Dedy Corbuizer, si pesulap ternama, pernah mengatakan bahwa dia akan berhenti bekerja, ketika anak sudah memasuki usia sekolah. Dia akan mendidik anaknya sendiri. Anak seorang dosen ITB mengatakan bahwa dia terlebih dulu akan menjadi manusia sebelum mengerjakan hal lainnya. Dia tidak pernah sekolah formal. Gurunya adalah ayahnya sendiri. Ketika menekuk lututnya dengan anggun di depan Ratu Elizabeth, Steffi Graf tidak pernah melalui jejang sekolah formal. Seorang guru serbabisa selalu mengiringi tur-tur tenisnya sepanjang tahun.
Masalahnya, mungkinkah sekolah di rumah bisa dipraktekkan di Indonesia?

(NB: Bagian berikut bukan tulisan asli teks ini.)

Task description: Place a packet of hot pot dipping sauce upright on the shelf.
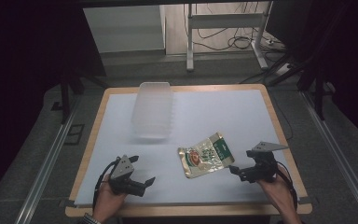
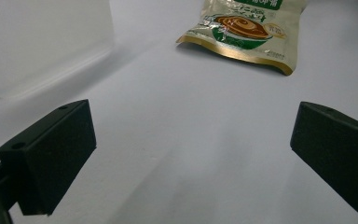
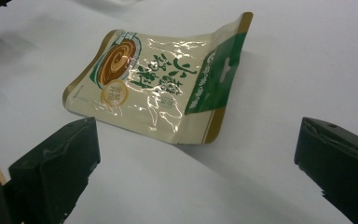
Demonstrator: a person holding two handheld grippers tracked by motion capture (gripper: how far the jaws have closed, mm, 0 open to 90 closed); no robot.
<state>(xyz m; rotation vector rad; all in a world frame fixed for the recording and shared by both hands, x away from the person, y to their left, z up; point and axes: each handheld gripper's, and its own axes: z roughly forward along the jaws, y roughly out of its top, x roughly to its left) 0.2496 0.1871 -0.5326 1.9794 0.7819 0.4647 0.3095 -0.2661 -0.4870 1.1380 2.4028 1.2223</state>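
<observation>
A glossy snack pouch (image 1: 206, 155) in cream and green, with a picture of a brown swirl, lies flat on the white table sheet (image 1: 205, 112). My right gripper (image 1: 240, 164) stands open just right of it, jaws pointing at the pouch (image 3: 161, 77), nothing between them. At the front left my left gripper (image 1: 142, 175) is open too, held low over the sheet, with the pouch (image 2: 242, 28) farther ahead. A clear plastic tub (image 1: 152, 109) sits behind, toward the back left.
The white sheet covers a wooden table whose edge (image 1: 86, 149) shows at the sides. The tub's wall (image 2: 42, 42) rises at the left of the left gripper view. Table legs and cables (image 1: 223, 37) lie on the floor beyond.
</observation>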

Ketika harga sebuah ijazah lebih mahal daripada sebuah ketrampilan? Ketika formalisme pendidikan menjadi mata pencaharian jutaan orang?
Pendidikan luar sekolah (PLS) adalah jawabannya. Pemerintah Indonesia ternyata cukup cerdas menyediakan ruang bagi para pionir-pionir pendidikan non formal. Ketika seorang ayah yang mendidik anaknya sendiri sudah yakin bahwa anaknya mampu berdiri setara dengan anak “sekolahan” lainnya, maka Pendidikan Luar Sekolah menyediakan alternatif berupa ujian persamaan. Saat ini PLS mungkin seolah masih tempat sampah bagi masyarakat yang membutuhkan formalitas, namun di saat nanti bukan tidak mungkin fasilitas PLS ini akan menjadi paket bergengsi yang diburu orang.

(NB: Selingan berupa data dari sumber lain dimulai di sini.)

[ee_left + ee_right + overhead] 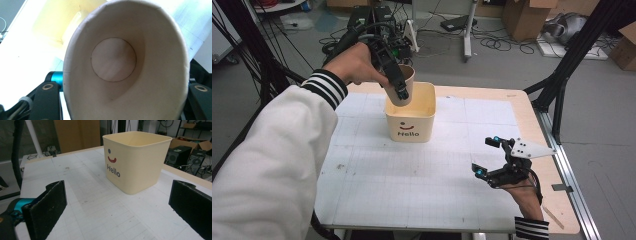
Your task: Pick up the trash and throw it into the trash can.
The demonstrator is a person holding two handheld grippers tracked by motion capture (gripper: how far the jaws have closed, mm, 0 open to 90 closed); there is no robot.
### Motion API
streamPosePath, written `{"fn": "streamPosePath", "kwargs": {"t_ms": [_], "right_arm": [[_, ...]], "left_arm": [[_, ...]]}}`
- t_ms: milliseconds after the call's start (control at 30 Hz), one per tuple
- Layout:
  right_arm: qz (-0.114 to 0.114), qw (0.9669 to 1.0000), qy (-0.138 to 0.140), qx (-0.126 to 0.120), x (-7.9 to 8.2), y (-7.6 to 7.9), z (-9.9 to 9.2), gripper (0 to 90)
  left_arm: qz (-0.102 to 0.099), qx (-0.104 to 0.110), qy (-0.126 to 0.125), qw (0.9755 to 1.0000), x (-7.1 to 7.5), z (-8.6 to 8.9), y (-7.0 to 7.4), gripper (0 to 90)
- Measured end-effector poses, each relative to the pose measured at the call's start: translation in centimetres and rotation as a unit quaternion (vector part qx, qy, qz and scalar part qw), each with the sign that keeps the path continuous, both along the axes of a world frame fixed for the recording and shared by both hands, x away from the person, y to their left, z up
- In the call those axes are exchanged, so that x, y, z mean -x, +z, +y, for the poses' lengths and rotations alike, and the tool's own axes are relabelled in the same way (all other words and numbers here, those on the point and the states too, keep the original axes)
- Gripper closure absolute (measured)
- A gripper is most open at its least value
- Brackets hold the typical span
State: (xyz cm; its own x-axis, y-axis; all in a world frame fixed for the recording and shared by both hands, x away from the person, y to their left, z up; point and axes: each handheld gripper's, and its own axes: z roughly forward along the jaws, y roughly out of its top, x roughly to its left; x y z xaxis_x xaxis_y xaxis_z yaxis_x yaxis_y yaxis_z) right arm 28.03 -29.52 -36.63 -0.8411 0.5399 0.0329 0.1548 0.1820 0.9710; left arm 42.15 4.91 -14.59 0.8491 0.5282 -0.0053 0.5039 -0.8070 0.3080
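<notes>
Left claw (398, 82) pinching a paper cup (402, 85), one jaw on each side of the wall; cup lifted and tilted over the near-left corner of the cream tub (411, 119). From my left gripper view I look straight into the cup (125, 65): round base visible, inside bare, wall squeezed to an oval between my jaws. Yellowish tub (62, 22) lies behind the cup's rim in that view.

Right claw (494, 160) spread wide, nothing between the jaws. It sits low over the table (412, 190) near the right edge, toward the near right corner, well apart from the tub. Right gripper view: both black pads flank the frame, gridded table sheet (100, 202) between them, tub (136, 157) beyond, standing upright.

Tub stands on the table toward the far edge, about midway along it. Front face carries a dot, a red smile and the word "Hello" (113, 171). Cup bottom hangs above the tub's opening; whether it touches the rim I cannot tell
</notes>
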Motion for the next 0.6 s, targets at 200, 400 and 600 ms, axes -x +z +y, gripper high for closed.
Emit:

Mengapa pendidikan non formal mulai menjadi wilayah alternatif bagi para pecinta pendidikan? Penyebab utamanya adalah pendidikan formal menjadi semakin lamban dan birokratik. Pendidikan formal tidak mampu menyentuh potensi-potensi personal, bahkan potensi itu cenderung terkubur karena tidak mendapatkan peluang untuk berkembang. Pendidikan formal cenderung sentralistik dan mekanik. Tidak ada ruang untuk heterogenitas. Hal itu bisa berarti menyurutkan semangat inovasi, kreativitas, dan dinamika intelegensi. Paling akhir, pendidikan formal akan menjadi sangat mahal dan tidak sebanding dengan hasil yang didapatkan.